Y ese fue el legado de la ostra, la perla.


Ella había hecho la perla y para ello sacrificó las vistas junto al pulpo de la marea baja, las carreras con el caballito de mar, y tantas y tantas experiencias no vividas.


Y esa es la razón del enorme valor de la perla.








La Flor Mágica


Érase una vez una niña llamada Maakandé que vivía en un campamento, en una tienda de campaña hecha de pieles de animales con su padre.


Una mañana, Maakandé se levantó y se extrañó al ver que su padre, que solía madrugar más que ella, aún estaba en su cama. Se acercó y vió que tenía un color muy pálido.


—Padre —preguntó en voz baja— ¿Qué te ocurre?


—Maakandé, estoy muy enfermo y no puedo levantarme —contestó el padre apenas en un hilo de voz.


—Dime padre ¿cómo puedo ayudarte?, dime qué es lo que tengo que hacer y lo haré —dijo con voz decidida la niña.


—Debes ir en busca de la flor mágica Maakandé, eso es lo único que puede salvarme.


— ¿Y donde crece la flor mágica, padre?


—En las montañas de la luna, deberás subir hasta la cima de la mayor, allí encontrarás una enorme puerta, tras ella nace la flor mágica. Tardarás un día y una noche en llegar, pero no será suficiente con encontrarla.


— ¿Por qué padre?


—La flor mágica está custodiada por el Brujo Pir-Ujo que te hará una pregunta muy difícil, si la contestas te dará la flor, debes ir preparada.

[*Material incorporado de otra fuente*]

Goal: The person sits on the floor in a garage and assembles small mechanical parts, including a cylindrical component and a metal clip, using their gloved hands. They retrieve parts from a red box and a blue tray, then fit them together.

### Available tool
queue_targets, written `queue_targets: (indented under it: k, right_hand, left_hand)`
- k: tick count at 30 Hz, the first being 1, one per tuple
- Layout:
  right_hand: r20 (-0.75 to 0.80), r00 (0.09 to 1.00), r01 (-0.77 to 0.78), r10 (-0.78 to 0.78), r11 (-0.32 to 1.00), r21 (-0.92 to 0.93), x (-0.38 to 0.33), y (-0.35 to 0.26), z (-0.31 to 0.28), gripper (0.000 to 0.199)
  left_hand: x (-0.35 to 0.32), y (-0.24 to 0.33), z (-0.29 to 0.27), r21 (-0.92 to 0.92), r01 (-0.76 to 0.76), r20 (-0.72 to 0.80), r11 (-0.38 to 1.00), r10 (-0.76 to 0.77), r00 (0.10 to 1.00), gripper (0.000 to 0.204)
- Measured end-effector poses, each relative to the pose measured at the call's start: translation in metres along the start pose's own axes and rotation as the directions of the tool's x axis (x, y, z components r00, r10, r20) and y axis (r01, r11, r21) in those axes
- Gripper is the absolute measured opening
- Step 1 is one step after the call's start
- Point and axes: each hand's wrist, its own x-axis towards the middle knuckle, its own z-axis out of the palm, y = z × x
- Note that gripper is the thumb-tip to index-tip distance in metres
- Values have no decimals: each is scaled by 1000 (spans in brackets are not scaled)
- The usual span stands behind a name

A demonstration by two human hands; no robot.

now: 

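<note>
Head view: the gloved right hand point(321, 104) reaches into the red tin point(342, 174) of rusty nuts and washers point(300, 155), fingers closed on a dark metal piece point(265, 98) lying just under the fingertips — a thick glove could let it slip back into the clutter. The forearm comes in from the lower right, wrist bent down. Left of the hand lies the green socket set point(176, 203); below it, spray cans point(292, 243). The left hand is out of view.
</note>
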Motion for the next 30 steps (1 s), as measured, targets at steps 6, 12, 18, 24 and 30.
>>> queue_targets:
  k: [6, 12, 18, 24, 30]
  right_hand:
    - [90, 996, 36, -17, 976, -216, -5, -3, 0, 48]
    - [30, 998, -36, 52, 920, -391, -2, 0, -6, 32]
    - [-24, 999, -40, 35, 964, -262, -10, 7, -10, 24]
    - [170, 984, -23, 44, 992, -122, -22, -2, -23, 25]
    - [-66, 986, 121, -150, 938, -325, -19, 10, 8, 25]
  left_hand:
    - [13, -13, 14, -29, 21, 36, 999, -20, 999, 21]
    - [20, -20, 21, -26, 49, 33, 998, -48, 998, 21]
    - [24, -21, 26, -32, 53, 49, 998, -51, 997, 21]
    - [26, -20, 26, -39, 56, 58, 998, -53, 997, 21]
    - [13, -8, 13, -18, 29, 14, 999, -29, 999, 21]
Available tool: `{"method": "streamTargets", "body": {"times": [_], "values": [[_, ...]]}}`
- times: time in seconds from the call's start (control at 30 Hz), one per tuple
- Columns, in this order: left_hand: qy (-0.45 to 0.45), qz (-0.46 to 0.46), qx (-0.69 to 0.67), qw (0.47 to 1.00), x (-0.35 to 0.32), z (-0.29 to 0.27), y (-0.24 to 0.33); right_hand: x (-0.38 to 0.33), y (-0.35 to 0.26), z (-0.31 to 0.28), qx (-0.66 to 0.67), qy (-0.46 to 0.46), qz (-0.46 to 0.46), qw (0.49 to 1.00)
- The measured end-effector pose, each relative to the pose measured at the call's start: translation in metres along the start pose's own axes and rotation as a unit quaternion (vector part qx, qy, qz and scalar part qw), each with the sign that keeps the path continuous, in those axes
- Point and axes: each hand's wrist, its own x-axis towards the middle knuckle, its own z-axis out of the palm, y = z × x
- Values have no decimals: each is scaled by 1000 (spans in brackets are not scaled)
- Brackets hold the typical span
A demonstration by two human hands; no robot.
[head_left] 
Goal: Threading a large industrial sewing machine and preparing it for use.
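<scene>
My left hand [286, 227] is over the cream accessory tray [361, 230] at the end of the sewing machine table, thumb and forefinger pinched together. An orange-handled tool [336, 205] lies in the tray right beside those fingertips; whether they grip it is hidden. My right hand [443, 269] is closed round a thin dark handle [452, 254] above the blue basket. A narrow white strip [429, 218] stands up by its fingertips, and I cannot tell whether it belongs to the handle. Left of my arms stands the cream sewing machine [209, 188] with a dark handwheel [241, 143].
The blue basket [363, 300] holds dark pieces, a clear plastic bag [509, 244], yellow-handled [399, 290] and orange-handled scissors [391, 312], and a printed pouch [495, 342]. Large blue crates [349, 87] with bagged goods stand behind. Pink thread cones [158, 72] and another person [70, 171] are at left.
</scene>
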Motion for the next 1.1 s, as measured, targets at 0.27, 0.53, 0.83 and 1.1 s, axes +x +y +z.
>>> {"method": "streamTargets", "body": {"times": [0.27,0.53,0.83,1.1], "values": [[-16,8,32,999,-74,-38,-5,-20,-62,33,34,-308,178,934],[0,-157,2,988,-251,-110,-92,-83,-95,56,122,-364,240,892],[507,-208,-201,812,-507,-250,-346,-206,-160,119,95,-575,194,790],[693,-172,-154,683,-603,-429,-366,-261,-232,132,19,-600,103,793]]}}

Maakandé se preparó a conciencia, cogió su mochila de piel de castor y metió agua y fruta, así como un poco de carne seca. Era de madrugada cuando salió a caminar, y estuvo andando toda esa mañana y la correspondiente noche. Cuando se cansaba, paraba y tomaba algo de alimento y agua, y así, cuando empezaba a amanecer, llegó a la cima de las montañas de la luna.


Una enorme puerta franqueaba el paso, Maakandé la golpeó tres veces —¡toc, toc,toc!—, la puerta se abrió haciendo mucho ruido —¡Ñiaccccc!


Abierta la puerta, Maakandé entró, y tan pronto como lo hizo una voz de ultratumba le habló.


— ¿Quién eres tú niña? —habló la voz.


—Soy Maakandé, y vengo a por la flor mágica —dijo la niña sin temblar aunque estaba muy asustada.


— ¡Já, Já, Já! —rió lentamente la voz— Si quieres la flor mágica deberás contestar a una pregunta ¿estás preparada?


Maakandé tragó saliva, y apenas con hilillo de voz contestó.


—Sssí.


La voz resonó tremenda cuando preguntó


—Dime niña ¿Cuántas estrellas hay en el cielo?


Maakandé se sumió en sus pensamientos, su cabeza viajó por sus recuerdos hasta ver en su imaginación un antiguo fuego de campamento, donde su abuela, una mujer tan vieja como la tierra, les contaba historias fantásticas. Una sonrisa se instaló en su cara, y sin atisbo de temor contestó con firmeza


—Tantas como granos de arena en el fondo del mar.


Así consiguió Maakandé la flor mágica, y de esa forma sanó a su padre.